Перетаскивает Миранду на кровать, пристраивает ее ладони на лицо.
Только после этого ярость стихает.
Викки в замешательстве; она забирает с собой окровавленное одеяло и прячет его под кроватью. Тем временем начинает проявляться успокаивающий эффект лекарства. Викки чувствует чудовищную усталость. Она просто заталкивает сапоги в шкаф, прячет молоток под подушку, ложится и засыпает. Через несколько часов просыпается, понимает, что наделала, в панике вылезает в окно и бежит прямиком в лес.

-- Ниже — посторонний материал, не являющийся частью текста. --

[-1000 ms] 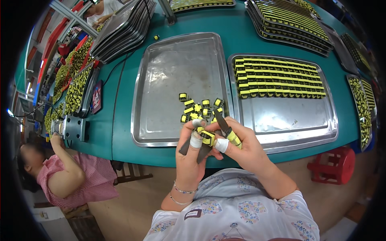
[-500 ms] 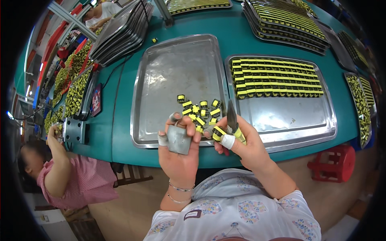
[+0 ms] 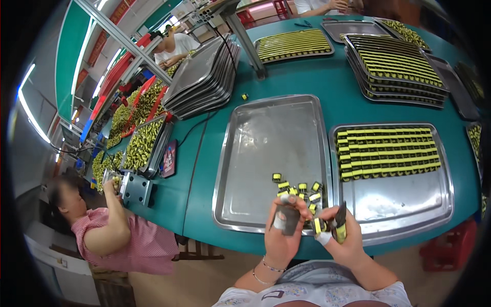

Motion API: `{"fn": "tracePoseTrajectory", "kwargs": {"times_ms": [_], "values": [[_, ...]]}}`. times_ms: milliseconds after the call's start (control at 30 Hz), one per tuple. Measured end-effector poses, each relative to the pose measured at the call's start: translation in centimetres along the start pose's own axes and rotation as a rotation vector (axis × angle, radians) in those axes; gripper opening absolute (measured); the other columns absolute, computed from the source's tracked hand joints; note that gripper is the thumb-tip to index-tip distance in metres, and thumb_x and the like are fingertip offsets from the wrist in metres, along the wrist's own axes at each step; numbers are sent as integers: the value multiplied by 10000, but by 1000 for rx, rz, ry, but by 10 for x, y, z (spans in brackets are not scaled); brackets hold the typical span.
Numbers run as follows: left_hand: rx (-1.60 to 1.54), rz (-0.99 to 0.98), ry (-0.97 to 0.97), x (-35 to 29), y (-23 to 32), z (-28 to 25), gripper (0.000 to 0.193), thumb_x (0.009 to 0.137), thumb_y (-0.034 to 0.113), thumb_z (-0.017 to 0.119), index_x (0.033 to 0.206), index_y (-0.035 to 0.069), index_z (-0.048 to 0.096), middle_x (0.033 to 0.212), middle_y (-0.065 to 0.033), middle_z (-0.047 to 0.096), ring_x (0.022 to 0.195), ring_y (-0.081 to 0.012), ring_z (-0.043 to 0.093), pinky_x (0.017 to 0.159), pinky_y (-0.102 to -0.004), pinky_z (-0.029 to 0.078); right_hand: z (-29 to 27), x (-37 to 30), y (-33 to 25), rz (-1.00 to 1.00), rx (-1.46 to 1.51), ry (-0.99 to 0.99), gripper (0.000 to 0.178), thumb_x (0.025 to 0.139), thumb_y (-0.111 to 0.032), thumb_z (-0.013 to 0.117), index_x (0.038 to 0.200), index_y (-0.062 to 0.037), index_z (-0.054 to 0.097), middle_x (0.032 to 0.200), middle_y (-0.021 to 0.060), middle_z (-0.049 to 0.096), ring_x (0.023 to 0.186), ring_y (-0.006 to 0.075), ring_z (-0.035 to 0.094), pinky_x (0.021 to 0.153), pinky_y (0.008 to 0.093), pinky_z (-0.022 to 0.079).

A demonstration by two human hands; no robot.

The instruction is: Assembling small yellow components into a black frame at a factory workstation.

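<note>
My left hand (image 3: pixel 284 248) grips a flat grey metal plate (image 3: pixel 287 221), its fingers and thumb round the edges. White tape is wrapped on some fingertips. Close beside it, my right hand (image 3: pixel 349 249) pinches a small black-and-yellow coil component (image 3: pixel 319 225). The same hand also holds a dark pointed tool (image 3: pixel 341 215) with a yellow lower part; its exact kind is unclear. Both hands are over the near edge of a large metal tray (image 3: pixel 255 204). Loose coil components (image 3: pixel 303 187) lie in that tray, just beyond my fingers and partly hidden by them.
To the right, another tray (image 3: pixel 409 204) carries rows of components (image 3: pixel 388 152). Stacked trays (image 3: pixel 202 77) stand far left, filled ones (image 3: pixel 396 66) far right. A metal post (image 3: pixel 248 46) rises between. A co-worker in pink (image 3: pixel 125 235) sits left; a red stool (image 3: pixel 450 248) stands right.
The view has swung up and left, so the trays and hands appear lower and farther right. The metal plate in my left hand has tilted. Both hands keep hold of their things.
</note>
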State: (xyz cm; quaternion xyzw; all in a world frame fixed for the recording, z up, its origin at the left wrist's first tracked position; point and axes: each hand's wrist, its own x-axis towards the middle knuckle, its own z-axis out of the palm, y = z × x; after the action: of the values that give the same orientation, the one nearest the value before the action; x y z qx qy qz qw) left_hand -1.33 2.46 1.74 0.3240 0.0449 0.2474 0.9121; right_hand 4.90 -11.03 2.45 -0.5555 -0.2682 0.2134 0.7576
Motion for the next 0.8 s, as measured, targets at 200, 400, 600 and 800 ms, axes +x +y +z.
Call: {"fn": "tracePoseTrajectory", "kwargs": {"times_ms": [200,400,600,800], "values": [[121,8,37,0,1,11,311,915,337,567,1064,77,481,920,-107,520,863,-224,503,810,-385,415,-7,3,-3,182,132,11,327,797,-63,688,1072,4,524,1020,95,570,882,141,541,803,273,431],[56,21,17,-3,-1,1,304,920,271,570,1089,46,454,940,-141,520,869,-240,499,819,-406,418,3,8,-10,162,115,39,275,876,-228,637,1013,-11,537,1008,158,571,879,219,585,799,337,481],[306,199,122,-13,-16,-2,91,906,31,544,923,63,460,719,-111,534,623,-223,542,570,-332,460,-9,1,1,79,261,-123,350,834,-91,645,1138,0,498,1123,166,493,969,246,526,844,335,416],[167,148,-28,-14,-15,-15,148,880,60,608,927,45,468,759,-139,567,652,-259,556,627,-374,503,-15,1,3,132,249,-156,388,804,-111,699,1124,14,517,1075,190,523,929,255,544,799,347,444]]}}
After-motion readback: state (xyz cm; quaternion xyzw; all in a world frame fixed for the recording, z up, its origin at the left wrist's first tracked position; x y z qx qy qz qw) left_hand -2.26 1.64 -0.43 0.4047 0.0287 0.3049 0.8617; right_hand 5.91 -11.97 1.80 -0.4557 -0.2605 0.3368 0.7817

Лекарство может объяснить приступ гнева и то, что девочка уснула на окровавленной простыне.
Но что она сделала с камнем? И был ли вообще камень?
Второй раз в жизни Йона спрашивал себя, не ошибся ли Нолен.
Без пяти шесть Элин вошла в двери отделения 52-В, поздоровалась с санитаркой и сказала, что приехала к Даниелю Гриму.
— Время посещений закончилось, — ответила женщина и пошла дальше.
— Закончится через пять минут, — улыбаясь, сделала попытку Элин.
— Мы закрываем отделение без пятнадцати шесть, чтобы привести его в порядок.
— Я приехала из Стокгольма, — умоляюще сказала Элин.
Санитарка остановилась и посмотрела на нее; было видно, что она колеблется.
— Если сделать исключение один раз, публика тут дневать и ночевать будет, — сурово сказала она.